Much to my surprise a neighbour whom my family had wickedly nicknamed Sour Plums introduced me to his bride when we met in the lift going up to our respective flats during the Chinese New Year holiday.
“Lucy,” said Sour Plums, beaming from ear to ear. “Meet X. We got married recently.”
“Congratulations!” I said, though I was so surprised that I couldn’t stop myself from uttering the next few words — “My! that’s quick” — that probably makes me an enemy in X’s eyes forever.
Thankfully Sour Plums was still smiley and the lift reached my floor: before I felt compelled to try and explain what I meant and probably make the tactless remark worse.
I couldn’t wait to tell the news to my mother and the rest of the family.
“Sour Plums got married….”
“Never!” mum said, tho I wasn’t sure she could remember who he was without seeing him in front of her.
So, I elaborated for her benefit. “You remember his nice wife who was very sick…”
“Yes, she was always so sweet and smiling while he always looked grim and grouchy..”

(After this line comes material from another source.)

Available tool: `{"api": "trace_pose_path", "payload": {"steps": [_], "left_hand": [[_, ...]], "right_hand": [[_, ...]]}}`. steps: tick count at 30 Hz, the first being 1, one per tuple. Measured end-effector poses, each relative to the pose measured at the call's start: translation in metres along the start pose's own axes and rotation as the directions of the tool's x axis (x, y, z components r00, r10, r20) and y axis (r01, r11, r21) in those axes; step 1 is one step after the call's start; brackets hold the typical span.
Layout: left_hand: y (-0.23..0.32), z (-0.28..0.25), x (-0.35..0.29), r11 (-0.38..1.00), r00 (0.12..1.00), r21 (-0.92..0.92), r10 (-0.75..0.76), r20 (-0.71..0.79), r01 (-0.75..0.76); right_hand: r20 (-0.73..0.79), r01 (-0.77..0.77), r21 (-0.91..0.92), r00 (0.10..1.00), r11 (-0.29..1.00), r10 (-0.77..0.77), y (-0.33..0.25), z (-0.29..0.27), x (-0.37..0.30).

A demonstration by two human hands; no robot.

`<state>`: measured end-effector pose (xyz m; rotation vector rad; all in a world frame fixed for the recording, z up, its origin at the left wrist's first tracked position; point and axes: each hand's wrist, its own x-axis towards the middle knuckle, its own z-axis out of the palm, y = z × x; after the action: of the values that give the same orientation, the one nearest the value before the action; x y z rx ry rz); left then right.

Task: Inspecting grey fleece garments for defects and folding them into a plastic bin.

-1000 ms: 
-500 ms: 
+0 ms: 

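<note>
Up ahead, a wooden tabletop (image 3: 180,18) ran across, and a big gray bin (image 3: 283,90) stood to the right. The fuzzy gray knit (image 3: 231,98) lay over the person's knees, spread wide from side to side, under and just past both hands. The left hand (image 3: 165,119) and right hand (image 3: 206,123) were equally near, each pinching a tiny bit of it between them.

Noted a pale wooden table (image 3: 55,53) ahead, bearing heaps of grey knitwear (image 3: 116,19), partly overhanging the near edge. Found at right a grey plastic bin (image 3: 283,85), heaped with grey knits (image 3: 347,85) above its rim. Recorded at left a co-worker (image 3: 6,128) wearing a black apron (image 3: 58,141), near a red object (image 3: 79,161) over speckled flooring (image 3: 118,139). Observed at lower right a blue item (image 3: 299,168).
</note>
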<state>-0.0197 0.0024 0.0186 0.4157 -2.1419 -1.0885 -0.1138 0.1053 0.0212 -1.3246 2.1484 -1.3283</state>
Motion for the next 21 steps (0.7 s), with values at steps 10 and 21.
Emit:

OK, she remembers him all right.
That sweet, sick wife of his passed away perhaps five, six years ago. At that time, had anyone asked, I would have predicted that Sour Plums would never remarry — given his age and his far from attractive appearance. And his finances aren’t exactly in the same league as Peter Lim, the remiser king.
Clearly, I’m way off the mark! The woman he snared as his new wife, while no spring chicken, looks chic and spoke well, from the few words she uttered.
Guess attraction is in the eye of the beholder!